All pictures are to be dropped, and the remaining data set down exactly.

── RAW DATA

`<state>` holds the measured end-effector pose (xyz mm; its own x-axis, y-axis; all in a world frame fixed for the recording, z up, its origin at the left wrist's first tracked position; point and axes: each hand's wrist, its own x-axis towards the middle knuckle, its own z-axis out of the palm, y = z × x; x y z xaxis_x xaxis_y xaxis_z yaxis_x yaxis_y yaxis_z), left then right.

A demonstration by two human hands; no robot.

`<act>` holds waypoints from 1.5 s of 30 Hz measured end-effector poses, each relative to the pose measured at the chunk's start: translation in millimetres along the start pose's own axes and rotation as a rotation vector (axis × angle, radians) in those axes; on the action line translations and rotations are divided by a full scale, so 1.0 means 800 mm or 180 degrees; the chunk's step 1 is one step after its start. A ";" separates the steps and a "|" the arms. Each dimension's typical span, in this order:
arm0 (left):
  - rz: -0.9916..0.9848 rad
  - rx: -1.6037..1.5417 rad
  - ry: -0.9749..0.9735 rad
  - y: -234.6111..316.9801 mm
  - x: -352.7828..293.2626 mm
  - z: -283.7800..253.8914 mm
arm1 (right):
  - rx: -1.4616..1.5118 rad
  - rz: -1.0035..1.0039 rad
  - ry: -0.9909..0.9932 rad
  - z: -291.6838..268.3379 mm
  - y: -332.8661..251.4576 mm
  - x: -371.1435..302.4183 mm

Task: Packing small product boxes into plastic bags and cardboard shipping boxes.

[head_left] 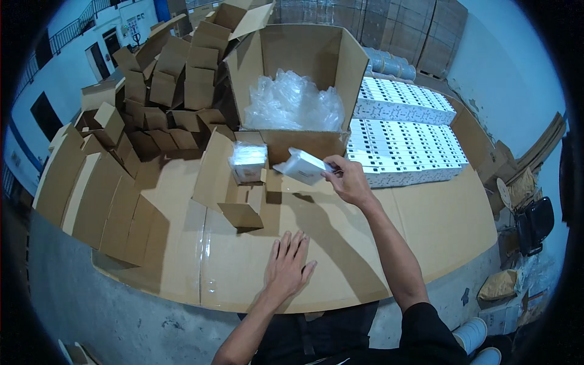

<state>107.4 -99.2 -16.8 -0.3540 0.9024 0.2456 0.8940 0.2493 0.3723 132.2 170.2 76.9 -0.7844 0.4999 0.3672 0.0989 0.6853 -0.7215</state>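
My right hand (349, 180) pinches one end of a small white box (303, 167) in a clear plastic bag, held above the table to the right of an open carton. That small brown carton (242, 210) stands with its flaps spread, and bagged white boxes (249, 162) fill its far part. In its near part bare cardboard shows. My left hand (288, 265) lies flat on the cardboard-covered table (243, 274), fingers spread, holding nothing, a little nearer to me than the carton.
Behind the small carton, a large open carton (304, 45) holds crumpled clear plastic bags (292, 103). Rows of stacked white boxes (407, 146) stand at the right. Many open brown cartons (164, 91) are piled at the left, with several more (97, 194) along the table's left edge.
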 end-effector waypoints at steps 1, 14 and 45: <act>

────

**EXERCISE OUTPUT**.
`<state>` holds the measured end-effector pose (xyz mm; its own x-axis, y-axis; all in a world frame fixed for the recording, z up, its origin at the left wrist's first tracked position; point and axes: each hand's wrist, its own x-axis towards the middle knuckle, its own z-axis out of the palm, y = z × x; x y z xaxis_x xaxis_y xaxis_z yaxis_x yaxis_y yaxis_z), left then right.

A demonstration by two human hands; no robot.

`<act>` holds waypoints from 1.5 s of 30 Hz measured end-effector poses, each relative to the pose measured at the chunk's start: translation in millimetres along the start pose's own axes and rotation as a rotation vector (axis × angle, radians) in those axes; on the action line translations and rotations are divided by a full scale, so 1.0 means 800 mm or 180 degrees; the chunk's step 1 is one step after its start. A ";" separates the steps and a "|" the arms. Each dimension's typical span, in this order:
arm0 (left):
  - rz: -0.9916..0.9848 rad
  - rx: -1.6037..1.5417 rad
  - ry: -0.9749..0.9735 rad
  - y: -234.6111..316.9801 mm
  - x: -352.7828..293.2626 mm
  - z: -283.7800..253.8914 mm
arm1 (right):
  - rx: -1.4616..1.5118 rad
  - rz: -1.0035..1.0039 rad
  - ry: -0.9909..0.9932 rad
  - z: -291.6838..268.3379 mm
  - y: -332.8661..251.4576 mm
  - x: -371.1435..302.4183 mm

Task: Packing small product boxes into plastic bags and cardboard shipping boxes.

[head_left] 

<state>107.4 -99.2 -16.8 -0.3540 0.9024 0.2456 0.8940 0.2493 0.3723 132.2 170.2 76.9 -0.7844 0.4999 0.3672 0.0989 0.6853 -0.7215</state>
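My right hand (349, 180) pinches one end of a small white box (303, 167) in a clear plastic bag, held above the table to the right of an open carton. That small brown carton (242, 210) stands with its flaps spread, and bagged white boxes (249, 162) fill its far part. In its near part bare cardboard shows. My left hand (288, 265) lies flat on the cardboard-covered table (243, 274), fingers spread, holding nothing, a little nearer to me than the carton.
Behind the small carton, a large open carton (304, 45) holds crumpled clear plastic bags (292, 103). Rows of stacked white boxes (407, 146) stand at the right. Many open brown cartons (164, 91) are piled at the left, with several more (97, 194) along the table's left edge.
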 end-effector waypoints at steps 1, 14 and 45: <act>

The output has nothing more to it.